Since former-President Trump’s September 2020 executive order to eliminate “divisive concepts in schools and federally-funded entities,” dozens of states have pursued legislation to prohibit discussions of race and racism, as well as gender and sexuality in educational spaces. Censorship and book-banning are on the rise across schools and community libraries, linked to a growing mobilization of those who call themselves parents’ rights groups, aiming to exert greater control over how discussions of power and privilege unfold in their children’s lives. These efforts often conflate Critical Race Theory (CRT) with race-conscious and anti-racist philosophies, projecting white discomfort onto young learners’ opportunities to learn about and engage with legacies of “hard history.”

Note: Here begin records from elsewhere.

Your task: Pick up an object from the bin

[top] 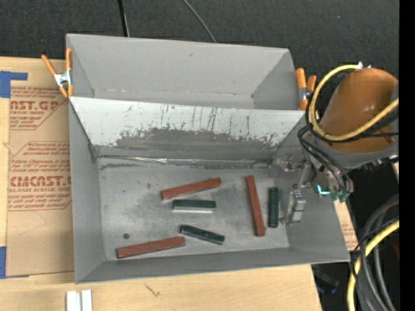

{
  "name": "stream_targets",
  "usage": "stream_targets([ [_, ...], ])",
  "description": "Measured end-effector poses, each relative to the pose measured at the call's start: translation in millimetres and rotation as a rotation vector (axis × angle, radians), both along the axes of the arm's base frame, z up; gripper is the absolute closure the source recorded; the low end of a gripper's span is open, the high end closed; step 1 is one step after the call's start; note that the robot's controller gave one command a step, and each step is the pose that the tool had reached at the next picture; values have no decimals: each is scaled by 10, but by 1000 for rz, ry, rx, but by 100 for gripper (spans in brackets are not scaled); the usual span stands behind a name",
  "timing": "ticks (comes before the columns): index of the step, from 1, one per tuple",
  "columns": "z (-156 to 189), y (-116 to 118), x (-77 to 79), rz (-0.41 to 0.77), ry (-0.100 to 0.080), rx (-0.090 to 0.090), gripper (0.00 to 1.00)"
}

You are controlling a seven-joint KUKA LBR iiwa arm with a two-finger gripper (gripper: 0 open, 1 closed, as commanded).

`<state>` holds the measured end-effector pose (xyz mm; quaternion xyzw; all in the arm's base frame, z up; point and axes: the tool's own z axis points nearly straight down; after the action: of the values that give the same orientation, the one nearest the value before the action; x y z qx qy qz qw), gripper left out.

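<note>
**Orange-capped arm at the bin's right wall, end effector low beside a dark green bar**

Orange cover (356,105) on the robot's wrist sits highest, over the bin's (175,70) right rim, with a yellow cable (317,102) looped round it. Below it the end effector (295,206) hangs inside the bin, close to the right wall and low near the floor. Cannot tell whether the end effector is apart or together; nothing is seen clamped in it.

Closest thing: long dark green bar (273,207), lying flat on the floor near the right wall, running front to back, just beside the end effector on its left. Contact between the two cannot be told.

Just left of that, a red-brown bar (255,206) lies almost parallel to it, slightly tilted, longer, close alongside but apart.

Rest of the floor, well apart from the end effector:
- slanted red-brown bar (191,188) near the middle, right end raised toward the back wall
- green bar with a pale top face (194,205) just in front of it, lying across
- short dark green bar (201,234) further forward, slightly angled
- front red-brown bar (151,247) near the front-left corner, lying across, close to the front wall

All six bars lie singly; none is stacked on another.
</note>
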<state>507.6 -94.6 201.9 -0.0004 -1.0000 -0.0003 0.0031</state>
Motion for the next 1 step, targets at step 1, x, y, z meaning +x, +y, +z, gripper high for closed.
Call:
stream_targets([
  [1, 37, 4, 18, 1, -7, -1, 0],
])
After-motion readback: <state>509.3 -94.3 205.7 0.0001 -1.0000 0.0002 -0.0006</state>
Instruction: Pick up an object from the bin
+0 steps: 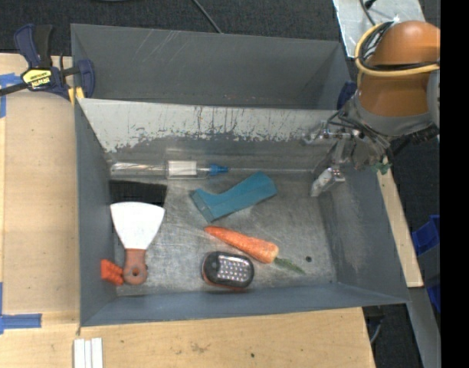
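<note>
My gripper (325, 182) hangs inside the grey bin (219, 67), close to one side wall.

Whether my hand is open or clenched I cannot tell from this angle. Nearest to it, toward the bin's middle, lies a teal wedge-shaped block (234, 195). An orange carrot (243, 243) lies below that in the view, with what looks like a small black keypad device (227, 271) just beside it. A white scraper (136, 232) and a clear tube (181, 169) lie well apart from my hand, across the floor.

A teal wedge (234, 196) lies flat, left of the gripper (326, 181). Lower-left of the gripper, an orange carrot (242, 243) lies slanted.
</note>
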Available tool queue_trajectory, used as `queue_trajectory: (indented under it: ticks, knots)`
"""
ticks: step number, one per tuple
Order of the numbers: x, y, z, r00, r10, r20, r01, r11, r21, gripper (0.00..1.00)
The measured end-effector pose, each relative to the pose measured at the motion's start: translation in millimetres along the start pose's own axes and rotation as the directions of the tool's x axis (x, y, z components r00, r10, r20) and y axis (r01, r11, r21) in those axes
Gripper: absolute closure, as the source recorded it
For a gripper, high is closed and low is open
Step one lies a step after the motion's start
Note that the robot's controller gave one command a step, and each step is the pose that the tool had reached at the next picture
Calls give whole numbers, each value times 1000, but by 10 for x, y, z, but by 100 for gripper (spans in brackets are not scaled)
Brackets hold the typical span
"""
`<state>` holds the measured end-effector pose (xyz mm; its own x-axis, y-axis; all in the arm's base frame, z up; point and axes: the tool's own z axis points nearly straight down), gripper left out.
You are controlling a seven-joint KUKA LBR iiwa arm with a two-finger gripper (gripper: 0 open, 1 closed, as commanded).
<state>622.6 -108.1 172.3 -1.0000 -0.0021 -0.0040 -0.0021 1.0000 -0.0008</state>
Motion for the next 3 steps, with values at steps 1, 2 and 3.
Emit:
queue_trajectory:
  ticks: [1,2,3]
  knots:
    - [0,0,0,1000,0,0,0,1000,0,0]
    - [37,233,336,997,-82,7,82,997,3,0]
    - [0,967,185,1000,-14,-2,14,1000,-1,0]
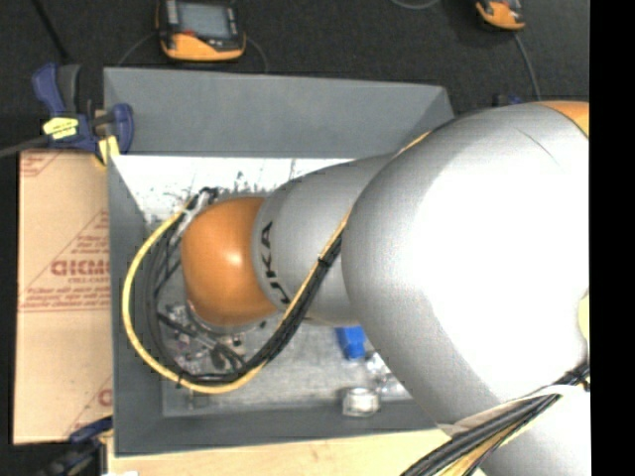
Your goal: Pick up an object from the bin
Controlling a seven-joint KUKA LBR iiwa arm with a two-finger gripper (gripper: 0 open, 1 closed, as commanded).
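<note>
My gripper (pixel 198 345) is low in the bin's front-left part, mostly hidden under the arm's orange wrist cover; only dark metal parts of its body show below the cover. A small blue object (pixel 349 342) lies on the bin floor to its right, partly under the arm. In front of that lies a clear, crinkled piece (pixel 384 377), and a small round silvery-clear object (pixel 359 401) rests near the front wall. Nothing can be seen held.
The big silver arm reaches in from the right and covers the bin's middle and right side. A yellow and black cable loop hangs round the wrist, close to the left wall. The back of the bin floor shows dark specks.
</note>
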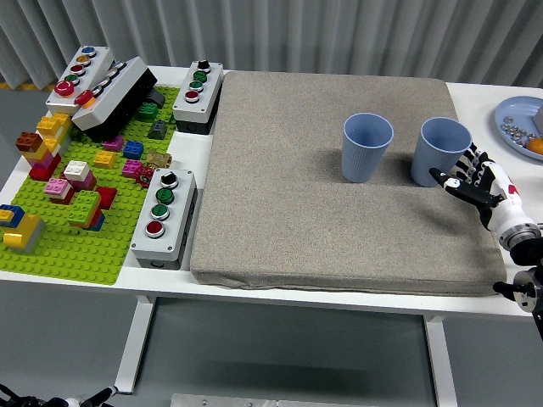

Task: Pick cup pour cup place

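Two blue cups stand upright on the big grey mat (339,212) that covers the middle of the white table (204,284). The right cup (442,151) is near the mat's right edge, and the left cup (366,147) stands just beside it with a small gap between them. The robot's right hand (477,180) comes in from the right side and sits right next to the right cup, with its fingers (448,179) spread open and holding nothing; the fingertips look very close to the cup's lower side, but I cannot tell if they touch it. So this looks like the very first step, reaching for the cup to pick it up. Next the hand needs to slide a bit more around the cup and close its fingers softly on it (not too hard, and without knocking it over). The left hand is not in the picture. Far off on the left lie a green brick board (85,203) and some button boxes (166,216), out of the way.
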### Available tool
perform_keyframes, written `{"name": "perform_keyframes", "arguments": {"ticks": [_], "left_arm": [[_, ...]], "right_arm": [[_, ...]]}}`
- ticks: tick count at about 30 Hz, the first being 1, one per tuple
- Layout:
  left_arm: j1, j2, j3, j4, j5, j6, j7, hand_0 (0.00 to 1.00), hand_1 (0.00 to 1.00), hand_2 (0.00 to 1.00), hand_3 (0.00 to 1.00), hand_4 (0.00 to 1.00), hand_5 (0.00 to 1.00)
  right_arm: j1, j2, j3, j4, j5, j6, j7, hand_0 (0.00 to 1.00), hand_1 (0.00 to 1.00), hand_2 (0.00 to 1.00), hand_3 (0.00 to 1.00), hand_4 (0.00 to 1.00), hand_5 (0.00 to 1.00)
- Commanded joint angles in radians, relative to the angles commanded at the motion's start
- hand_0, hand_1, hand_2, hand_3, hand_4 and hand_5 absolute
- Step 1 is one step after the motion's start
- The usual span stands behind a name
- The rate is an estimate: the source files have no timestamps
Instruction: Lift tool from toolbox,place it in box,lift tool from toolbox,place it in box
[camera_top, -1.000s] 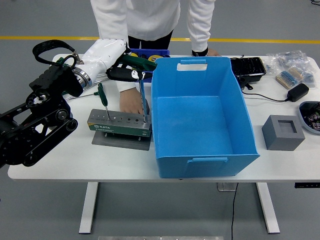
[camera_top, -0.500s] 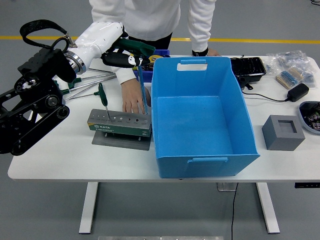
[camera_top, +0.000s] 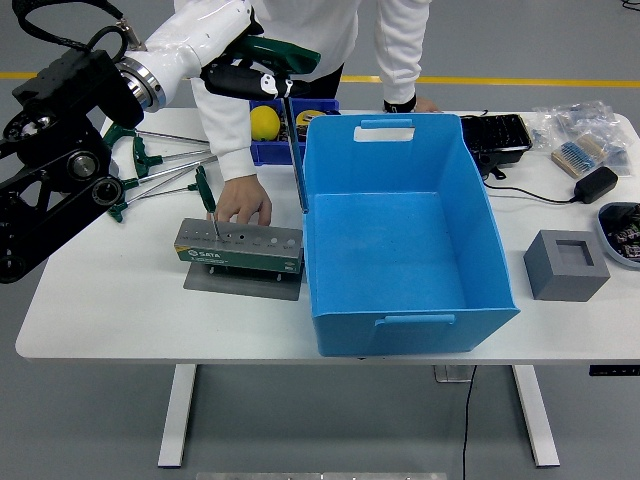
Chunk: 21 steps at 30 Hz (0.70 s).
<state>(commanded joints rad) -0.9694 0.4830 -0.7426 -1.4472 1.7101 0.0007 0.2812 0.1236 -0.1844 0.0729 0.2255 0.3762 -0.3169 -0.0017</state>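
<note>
Starting at the left edge of the tabletop: left hand (camera_top: 243, 76) up high over the far-left part, fingers wrapped tight round the green handle of a T-handle tool (camera_top: 292, 140). Shaft hanging straight down, tip out of the toolbox (camera_top: 240, 246) and dangling just beside the outer left wall of the blue box (camera_top: 400, 300), not yet over its rim.

Under the arm, near the far-left corner: a few loose green-handled drivers (camera_top: 150, 170) lying flat. Not sure how many.

Then the toolbox itself, a grey holder block on a plate towards the near-left, with one green-handled tool (camera_top: 205, 190) standing in a hole at its left end. Other holes empty by the look of it. A person's hand (camera_top: 243, 205) resting flat just behind the block, probably steadying it. Behind that, a small blue bin (camera_top: 300, 104) with a yellow ball in it.

Middle of the tabletop: the big blue box, open and empty as far as visible.

Towards the right edge: black tray (camera_top: 495, 135), grey foam block (camera_top: 565, 265), a charger (camera_top: 600, 183). No right hand anywhere.

So, mid-carry on one lift-and-place, probably. Next up: swing right and a touch higher to get the tip over the wall, then let go above the box floor. Worth watching for the shaft clipping that rim.
</note>
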Motion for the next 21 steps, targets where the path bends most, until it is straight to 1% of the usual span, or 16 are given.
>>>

For this Spark Magazine series, we invite submissions by authors from different disciplinary perspectives whose work offers insight into the strategies and impact of efforts to prevent discussions of race and racism in public spheres. This includes, but is not limited to, scholarship and practice that interface with anti-CRT policies in K–12 environments and higher education institutions; analysis of the anti-CRT rhetoric/representation; and the implications of such policies for public discourse, democratic practices, and communities. We also invite personal reflections of educational practice and popular mobilizations to #teachtruth.  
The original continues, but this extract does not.